The retreating wave revealed once more the slight girl-figure, spent and effortless this time, tossing impotently in the churning backwash. Forrester would be too late! A third wave would batter the life out of that fragile body. Cara’s voice died into a strangled sob of despair.

... And then came the sound of racing footsteps, something passed her like a flash, and the white spray flew up in a dense cloud as a tall figure hurled itself headlong into the sea. For an instant Cara could distinguish nothing but a dark blot and the blur of flying spume as it spattered against her face. Then, with a shaking cry of utter thankfulness, she saw Eliot Coventry come striding out from amid the maelstrom of surging waters, bearing Ann’s unconscious form in his arms.

He carried her swiftly beyond reach of the hungry, devouring waves and, laying her down on the sand, tore off his coat and placed it beneath her head. At the same moment Forrester reached the shore and raced towards them, and as Eliot straightened himself it was to meet the other man’s eyes blazing into his—savage, challenging eyes, like those of a tiger robbed of its prey. For an instant the two men remained staring straight into each other’s faces, while on the ground between them lay Ann’s slender, white-limbed body, limp and unconscious.

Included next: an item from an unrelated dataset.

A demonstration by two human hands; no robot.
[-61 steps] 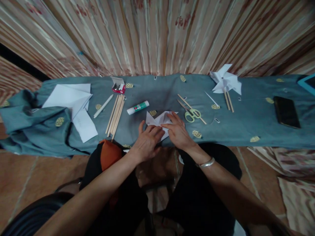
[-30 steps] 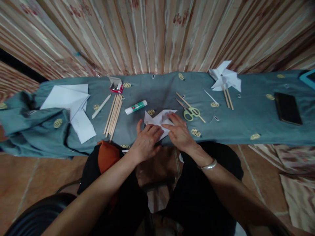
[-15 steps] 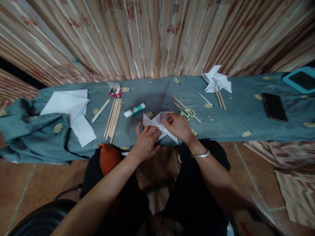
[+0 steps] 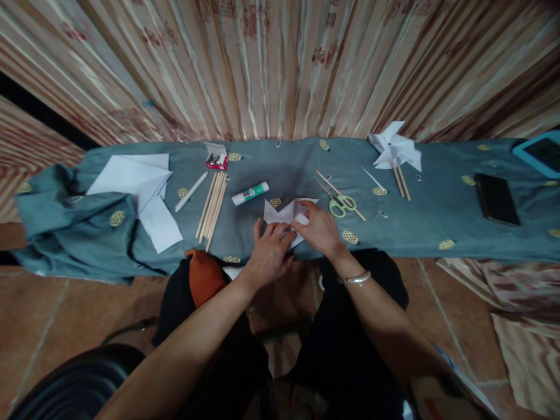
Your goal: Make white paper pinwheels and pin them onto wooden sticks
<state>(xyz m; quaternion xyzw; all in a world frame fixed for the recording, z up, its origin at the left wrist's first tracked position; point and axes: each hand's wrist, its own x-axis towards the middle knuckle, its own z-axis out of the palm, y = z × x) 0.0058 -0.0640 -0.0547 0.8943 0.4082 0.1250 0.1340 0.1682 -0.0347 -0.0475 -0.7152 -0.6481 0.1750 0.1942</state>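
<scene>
A folded white paper piece (image 4: 284,213) lies near the front edge of a table draped in blue-grey cloth (image 4: 429,201). My left hand (image 4: 269,254) presses down on its near left part, fingers bent over the paper. My right hand (image 4: 321,230) pinches a fold of the same paper on its right side. A silver bangle (image 4: 356,279) circles my right wrist. A glue stick (image 4: 250,193) lies just beyond the paper to the left, and green-handled scissors (image 4: 342,203) lie just to the right over a wooden stick.
A bundle of wooden sticks (image 4: 212,205), a white pencil (image 4: 191,191), a red pin box (image 4: 217,160) and white paper sheets (image 4: 140,186) lie at the left. A finished white pinwheel (image 4: 395,150), a black phone (image 4: 496,199) and a blue-cased tablet (image 4: 540,153) sit at the right. Striped curtains hang behind.
My right hand went from lying flat on the paper to lifting and pinching a fold, then lowering it again. My left hand kept pressing the paper. The view shifted slightly.
</scene>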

To Cara, hurrying towards them as fast as the wet skirts which clung about her would allow, the brief scene seemed like a picture flung vividly upon a screen. In that moment of fierce stress the innermost thoughts of the two men were nakedly revealed upon their faces—if not to each other, at least to the clear, unerring vision of the woman, who caught her breath sharply between her teeth in a sudden blinding flash of enlightenment.

The little group seemed to her symbolical—the two men standing face to face like hostile forces, with the young, girlish figure lying helplessly between them.